I can’t believe I’ll be stuck in this apartment for an entire week. I grab my phone and text my mother.
Sprained my ankle. I’m fine, but can I send you a list of things to grab for me at the store?
I drop my phone onto my bed, and for the first time since she moved here, I’m thankful my mother lives fairly close to me. It actually hasn’t been that bad. I think I like her more now that my father has passed away. I know it’s because I held a lot of resentment toward her for never leaving him. Even though a lot of that resentment has faded when it comes to my mother, I still have the same feelings when I think of my father.
It can’t be good, still holding on to so much bitterness toward my father. But dammit, he was awful. To my mother, to me, to Atlas.
Atlas.
I’ve been so busy with my mother’s move and secretly searching for a new building between work hours, I haven’t had time to finish reading the journals I started reading all those months ago.

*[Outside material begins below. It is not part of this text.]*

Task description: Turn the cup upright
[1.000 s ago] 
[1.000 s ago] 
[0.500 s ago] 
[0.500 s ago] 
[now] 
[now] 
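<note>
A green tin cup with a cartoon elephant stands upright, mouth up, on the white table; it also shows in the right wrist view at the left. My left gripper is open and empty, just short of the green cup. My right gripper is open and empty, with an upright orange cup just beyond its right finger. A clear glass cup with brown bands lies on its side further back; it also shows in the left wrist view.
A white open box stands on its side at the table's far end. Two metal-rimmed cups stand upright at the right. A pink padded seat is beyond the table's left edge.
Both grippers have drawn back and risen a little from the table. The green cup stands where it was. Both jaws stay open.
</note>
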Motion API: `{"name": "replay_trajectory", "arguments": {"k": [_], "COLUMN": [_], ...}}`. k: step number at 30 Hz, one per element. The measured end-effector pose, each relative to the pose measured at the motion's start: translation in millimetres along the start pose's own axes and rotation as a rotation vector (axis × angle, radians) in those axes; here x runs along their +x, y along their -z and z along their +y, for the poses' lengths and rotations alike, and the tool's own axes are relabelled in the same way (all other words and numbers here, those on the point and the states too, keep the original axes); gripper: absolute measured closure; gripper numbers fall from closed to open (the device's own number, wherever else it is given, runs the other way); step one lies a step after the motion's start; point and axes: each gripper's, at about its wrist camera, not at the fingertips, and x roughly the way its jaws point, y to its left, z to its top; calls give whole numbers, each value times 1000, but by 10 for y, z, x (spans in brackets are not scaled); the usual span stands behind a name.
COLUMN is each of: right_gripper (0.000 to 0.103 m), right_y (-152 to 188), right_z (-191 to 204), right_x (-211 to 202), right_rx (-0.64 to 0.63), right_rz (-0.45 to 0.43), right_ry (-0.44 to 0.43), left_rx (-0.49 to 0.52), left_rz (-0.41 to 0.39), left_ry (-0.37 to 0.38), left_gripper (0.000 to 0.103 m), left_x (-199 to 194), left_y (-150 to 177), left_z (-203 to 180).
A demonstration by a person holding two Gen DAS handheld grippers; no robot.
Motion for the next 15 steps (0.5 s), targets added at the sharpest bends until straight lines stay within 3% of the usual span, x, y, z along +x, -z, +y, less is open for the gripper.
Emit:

I hop pathetically to my closet, only tripping once. Luckily, I catch myself on my dresser. Once I have the journal in hand, I hop back to the bed and get comfortable.
I have nothing better to do for the next week now that I can’t work. I might as well commiserate over my past while I’m forced to commiserate in the present.
Dear Ellen,
You hosting the Oscars was the greatest thing to happen to TV last year. I don’t think I ever told you that. The vacuuming skit made me piss my pants.

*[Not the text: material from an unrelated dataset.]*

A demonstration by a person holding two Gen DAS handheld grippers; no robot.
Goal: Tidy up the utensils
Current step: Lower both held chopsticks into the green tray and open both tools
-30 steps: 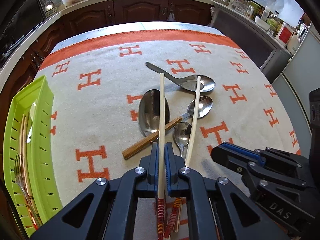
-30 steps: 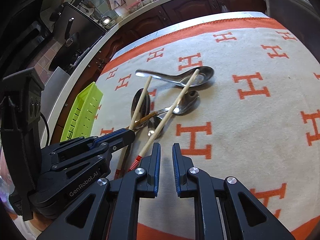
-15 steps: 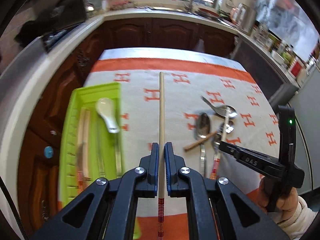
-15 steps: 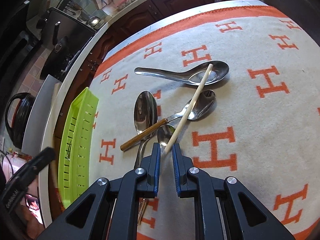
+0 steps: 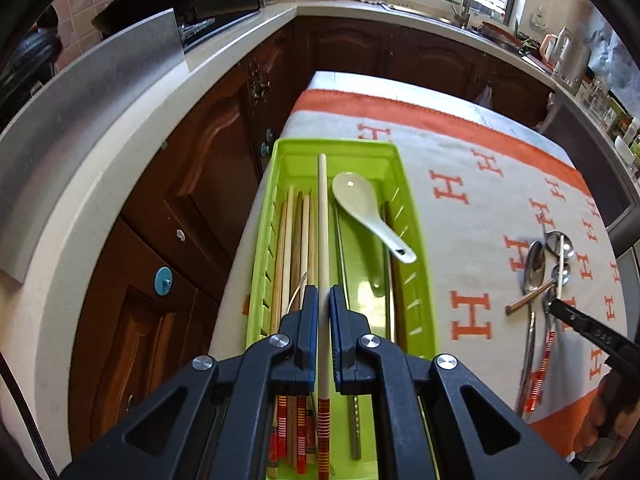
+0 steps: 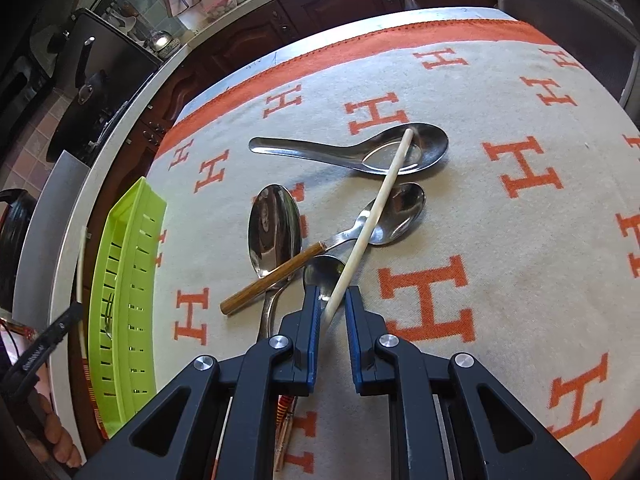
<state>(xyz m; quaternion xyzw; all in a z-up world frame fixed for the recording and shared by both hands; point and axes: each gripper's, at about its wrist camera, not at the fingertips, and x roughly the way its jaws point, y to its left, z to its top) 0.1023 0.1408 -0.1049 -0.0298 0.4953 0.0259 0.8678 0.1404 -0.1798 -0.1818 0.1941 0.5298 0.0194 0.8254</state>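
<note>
Chopstick, left (image 5: 323, 240): clamped in left gripper (image 5: 324, 300), jaws closed on shaft, angled down above green tray (image 5: 416, 240).
Chopstick, right (image 6: 376, 216): between right gripper (image 6: 332, 300) jaws, narrow gap, grip uncertain; tip resting in steel spoon (image 6: 400, 152).
Margins: tray at cloth (image 6: 520, 240) edge; spoons clustered mid-cloth.
</note>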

Oh, and I recruited a new Ellen follower today in Atlas. Before you start judging me for allowing him inside my house again, let me explain how that came about.
After I let him take a shower here yesterday, I didn’t see him again last night. But this morning, he sat by me on the bus again. He seemed a little happier than the day before, because he slid into the seat and actually smiled at me.
I’m not gonna lie, it was a little weird seeing him in my dad’s clothes. But the pants fit him a lot better than I thought they were going to.
“Guess what?” he said. He leaned forward and unzipped his backpack.
“What?”
He pulled out a bag and handed it to me. “I found these in the garage. I tried to clean them up for you because they were covered in old dirt, but I can’t do much without water.”
I held the bag and stared at him suspiciously. It’s the most I’d ever heard him say at once. I finally looked down at the bag and opened it. It looked like a bunch of old gardening tools.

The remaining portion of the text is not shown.